Ana Espinosa, who works retail sales in the gift shop, has spent six years with Riverol in the store. They have traveled together to cigar shows and she has seen firsthand his work ethic over the years. He eats lunch by 12:30 p.m. and rarely misses a day of work, she said.

"I think it's a wonderful thing," Espinosa said. "He is allowing people to see what Ybor City was all about and what created Ybor City."

She said Riverol has tried to teach her how to hand roll cigars, but that it looks a lot easier than it is.

"It's a very precise art," she said. "If you don't do it exactly the right way then it won't work at all."

Riverol is an old school cigar roller who has "excellent precision," Espinosa said.

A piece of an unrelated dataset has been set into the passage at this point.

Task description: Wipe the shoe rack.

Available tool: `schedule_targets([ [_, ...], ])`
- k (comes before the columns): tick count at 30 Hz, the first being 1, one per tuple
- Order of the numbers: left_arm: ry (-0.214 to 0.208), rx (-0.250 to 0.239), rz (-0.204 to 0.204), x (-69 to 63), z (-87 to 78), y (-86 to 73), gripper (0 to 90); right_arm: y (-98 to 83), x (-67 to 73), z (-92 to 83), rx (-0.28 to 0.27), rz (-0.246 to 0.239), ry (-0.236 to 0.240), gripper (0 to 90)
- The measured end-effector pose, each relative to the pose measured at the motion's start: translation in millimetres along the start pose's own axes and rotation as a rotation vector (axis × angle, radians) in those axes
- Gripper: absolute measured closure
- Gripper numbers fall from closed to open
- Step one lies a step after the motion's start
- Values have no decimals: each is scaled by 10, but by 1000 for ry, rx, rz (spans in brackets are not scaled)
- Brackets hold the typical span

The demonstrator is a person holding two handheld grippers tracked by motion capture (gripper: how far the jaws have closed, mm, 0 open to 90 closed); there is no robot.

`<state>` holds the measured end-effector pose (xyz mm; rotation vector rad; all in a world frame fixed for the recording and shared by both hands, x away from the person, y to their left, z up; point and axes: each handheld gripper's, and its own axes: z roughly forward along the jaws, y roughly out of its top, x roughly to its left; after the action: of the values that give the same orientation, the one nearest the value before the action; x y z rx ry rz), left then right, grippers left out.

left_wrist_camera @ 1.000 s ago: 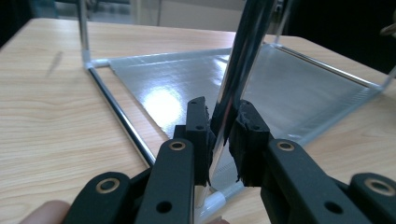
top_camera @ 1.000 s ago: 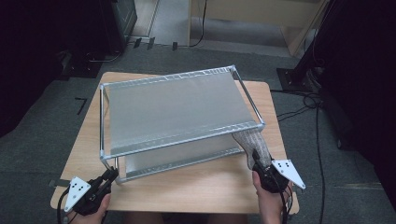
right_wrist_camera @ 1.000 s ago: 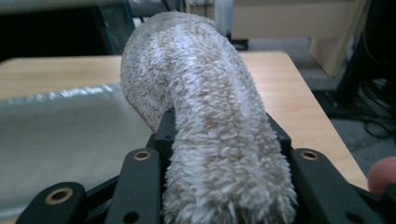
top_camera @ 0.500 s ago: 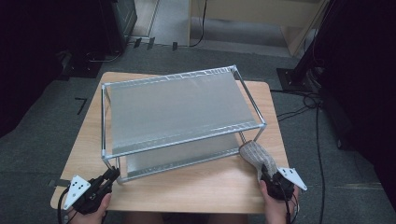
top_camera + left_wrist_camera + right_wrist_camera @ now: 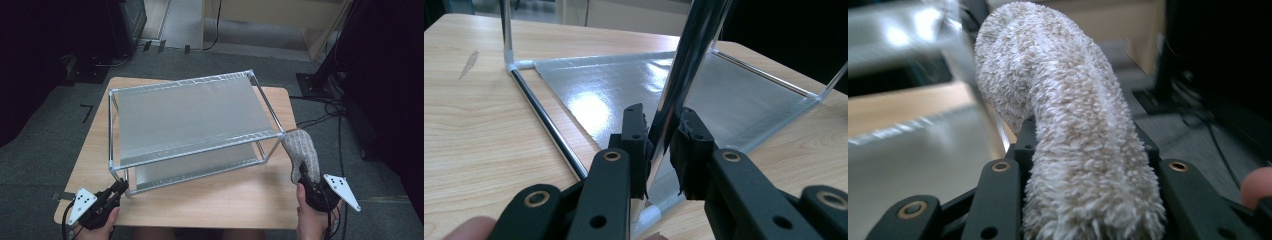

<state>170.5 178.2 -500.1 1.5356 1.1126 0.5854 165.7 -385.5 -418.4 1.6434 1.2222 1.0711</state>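
Cloth clamped in right gripper, long axis pointing up-forward, tip beside rack near-right corner post. Left gripper closed on near-left post, steadying rack on table.

My left claw is black, with brass-coloured rivets, and it bites a shiny chrome post of the silver rack. That rack's 2 shelves are a pale, glossy grey, with bright white glare on the lower one. My right claw is black too, and it grips a fluffy towel of speckled beige and cream. The table is light wood with a fine brown grain. Each claw carries a light grey 3-cornered plate with dark dots. The floor is dark grey carpet.
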Motion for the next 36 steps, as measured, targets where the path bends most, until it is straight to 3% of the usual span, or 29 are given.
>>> schedule_targets([
  [8,-3,1,8,4,-1,0,778,361,417,-120,-139,-72,92,610],
  [15,-3,1,9,3,-1,0,779,500,840,-21,-141,-167,200,606],
  [20,-5,2,12,1,1,-2,779,634,1033,128,-158,-187,203,601],
  [22,-5,-1,11,-1,4,-3,779,685,1079,255,-130,-202,215,550],
  [25,-7,0,12,1,2,-3,779,685,1118,443,-31,-206,249,294],
  [27,-7,1,14,2,1,-3,780,648,1120,427,-35,-203,252,247],
  [28,-8,-1,12,1,2,-4,780,620,1114,404,-45,-200,257,260],
  [31,-11,0,18,-1,3,-5,780,530,1084,389,-61,-200,278,514],
  [32,-15,-1,23,-8,5,-6,781,493,1075,397,-52,-214,281,560],
  [36,-31,5,47,-41,11,-8,786,469,1039,398,-54,-216,268,625],
])
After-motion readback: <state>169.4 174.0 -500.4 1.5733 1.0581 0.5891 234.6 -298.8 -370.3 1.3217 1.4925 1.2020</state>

To make the tip of the cigar, for instance, Riverol uses the existing tobacco leaf wrapper and forms the end of the cigar by hand. The newer generation of cigar rollers create the tip of the cigar by cutting out a separate tobacco leaf and securing it with corn starch and water, Espinosa said.

"That is the part I don't think I'll be able to actually master," said Espinosa, 28. "There are times that I watch him I can't even understand how he does it."

Despite his knowledge of cigars, Riverol isn't a consumer. If he has smoked more than five cigars over his lifetime, that would have been too many, he said. They are too strong, so he prefers cigarettes, he said.

"I've smoked them just to taste them, that is all," Riverol said.

It's the craft, rather, that remains the lure for him.

"I'll keep doing the task while I can," he said. "I'll continue striking the iron until I can't any longer."